Nobel goes to Finnish diplomat
Calling him an “outstanding international mediator,” the Norwegian Nobel Committee on Friday awarded the Nobel Peace Prize for 2008 to former Finnish President Martti Ahtisaari for his efforts to resolve international conflicts across the globe, including Northern Ireland, Namibia, Kosovo, Indonesia and Iraq.
His efforts over three decades, including convening secret meetings in Finland this year between warring Sunni and Shiite groups from Iraq, “have contributed to a more peaceful world and to ‘fraternity between nations’ in Alfred Nobel’s spirit,” the committee statement read in announcing the award.
“He is a world champion when it comes to peace, and he never gives up,” said Ole Danbolt Mjoes, the chairman of the Norwegian Nobel awards committee.
A lifelong diplomat who heads the nongovernmental Crisis Management Initiative, Ahtisaari is known as a quiet, self-effacing negotiator willing to step out of the way until needed and then to take a firm hand and, at times, risks to broker peace.

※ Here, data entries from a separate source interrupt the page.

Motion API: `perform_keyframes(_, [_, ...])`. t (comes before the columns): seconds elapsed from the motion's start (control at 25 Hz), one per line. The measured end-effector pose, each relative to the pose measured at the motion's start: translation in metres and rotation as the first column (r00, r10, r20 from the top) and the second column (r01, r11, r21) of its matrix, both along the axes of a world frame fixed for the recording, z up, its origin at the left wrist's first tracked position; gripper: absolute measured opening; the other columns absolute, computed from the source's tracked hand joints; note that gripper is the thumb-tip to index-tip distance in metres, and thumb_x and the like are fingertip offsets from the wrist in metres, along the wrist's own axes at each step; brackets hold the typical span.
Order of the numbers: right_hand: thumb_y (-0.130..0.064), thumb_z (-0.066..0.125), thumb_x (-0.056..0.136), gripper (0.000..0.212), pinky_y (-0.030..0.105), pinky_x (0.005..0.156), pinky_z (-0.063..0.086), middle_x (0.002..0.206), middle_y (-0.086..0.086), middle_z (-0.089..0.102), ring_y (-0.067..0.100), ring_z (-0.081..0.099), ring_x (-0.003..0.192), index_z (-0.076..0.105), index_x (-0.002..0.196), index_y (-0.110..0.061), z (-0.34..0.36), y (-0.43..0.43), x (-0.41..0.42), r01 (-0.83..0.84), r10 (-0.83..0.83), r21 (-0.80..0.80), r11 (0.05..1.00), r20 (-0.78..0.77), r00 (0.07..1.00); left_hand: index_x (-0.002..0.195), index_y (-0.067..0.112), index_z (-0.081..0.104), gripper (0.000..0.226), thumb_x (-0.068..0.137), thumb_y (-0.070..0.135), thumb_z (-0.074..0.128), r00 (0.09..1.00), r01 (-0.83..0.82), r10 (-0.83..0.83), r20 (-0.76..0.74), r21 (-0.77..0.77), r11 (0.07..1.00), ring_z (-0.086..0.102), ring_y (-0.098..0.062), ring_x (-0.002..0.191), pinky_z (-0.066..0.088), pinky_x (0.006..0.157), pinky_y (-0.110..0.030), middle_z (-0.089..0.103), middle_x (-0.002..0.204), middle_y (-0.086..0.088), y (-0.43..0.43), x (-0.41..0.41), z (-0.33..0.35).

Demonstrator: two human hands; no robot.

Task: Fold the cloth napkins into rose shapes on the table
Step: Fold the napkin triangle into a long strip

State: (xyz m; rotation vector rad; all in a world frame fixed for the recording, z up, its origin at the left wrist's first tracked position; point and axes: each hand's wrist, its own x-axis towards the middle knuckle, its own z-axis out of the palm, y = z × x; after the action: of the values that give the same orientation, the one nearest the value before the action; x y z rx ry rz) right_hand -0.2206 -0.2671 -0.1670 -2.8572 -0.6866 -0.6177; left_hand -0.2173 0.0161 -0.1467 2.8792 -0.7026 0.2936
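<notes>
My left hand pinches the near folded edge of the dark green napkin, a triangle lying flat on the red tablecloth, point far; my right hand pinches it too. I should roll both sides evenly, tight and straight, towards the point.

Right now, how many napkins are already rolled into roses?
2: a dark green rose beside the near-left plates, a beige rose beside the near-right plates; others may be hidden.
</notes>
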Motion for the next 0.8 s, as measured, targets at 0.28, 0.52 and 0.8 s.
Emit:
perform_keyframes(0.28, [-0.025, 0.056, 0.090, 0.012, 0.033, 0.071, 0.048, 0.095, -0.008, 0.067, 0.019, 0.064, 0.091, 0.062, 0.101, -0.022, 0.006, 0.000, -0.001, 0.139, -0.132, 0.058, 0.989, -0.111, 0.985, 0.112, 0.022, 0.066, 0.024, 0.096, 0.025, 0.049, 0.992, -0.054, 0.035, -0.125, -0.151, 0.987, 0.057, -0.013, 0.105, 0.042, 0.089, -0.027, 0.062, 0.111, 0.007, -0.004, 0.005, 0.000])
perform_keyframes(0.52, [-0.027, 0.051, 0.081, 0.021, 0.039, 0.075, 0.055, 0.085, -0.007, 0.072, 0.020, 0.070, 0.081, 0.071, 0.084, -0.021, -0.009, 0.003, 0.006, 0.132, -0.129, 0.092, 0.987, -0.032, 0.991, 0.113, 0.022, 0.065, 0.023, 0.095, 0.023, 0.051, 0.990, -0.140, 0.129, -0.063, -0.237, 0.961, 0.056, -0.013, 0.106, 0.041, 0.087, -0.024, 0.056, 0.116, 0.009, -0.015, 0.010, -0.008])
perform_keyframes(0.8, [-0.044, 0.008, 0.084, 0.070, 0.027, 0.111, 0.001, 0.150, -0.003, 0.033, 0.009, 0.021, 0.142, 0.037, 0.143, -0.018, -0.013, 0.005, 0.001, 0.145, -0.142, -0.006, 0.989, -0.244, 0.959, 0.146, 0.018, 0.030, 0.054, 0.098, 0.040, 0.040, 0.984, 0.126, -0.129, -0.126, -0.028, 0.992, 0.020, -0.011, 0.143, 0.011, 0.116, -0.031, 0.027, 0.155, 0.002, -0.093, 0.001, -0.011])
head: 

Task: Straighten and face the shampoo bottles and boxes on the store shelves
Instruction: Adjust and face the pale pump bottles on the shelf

“Martti is a brilliant negotiator and mediator with a tremendously effective personal style that combines charm and good humor with an iron determination,” said Gareth Evans, president of the International Crisis Group.
Ahtisaari, 71, told Norwegian public broadcasting NRK that he considered his work as U.N. special envoy to Namibia to be his greatest accomplishment. He shepherded the country through a decade of negotiations between South West African Peoples’ Organization guerrillas and the South African apartheid government, resulting in Namibian independence in 1990.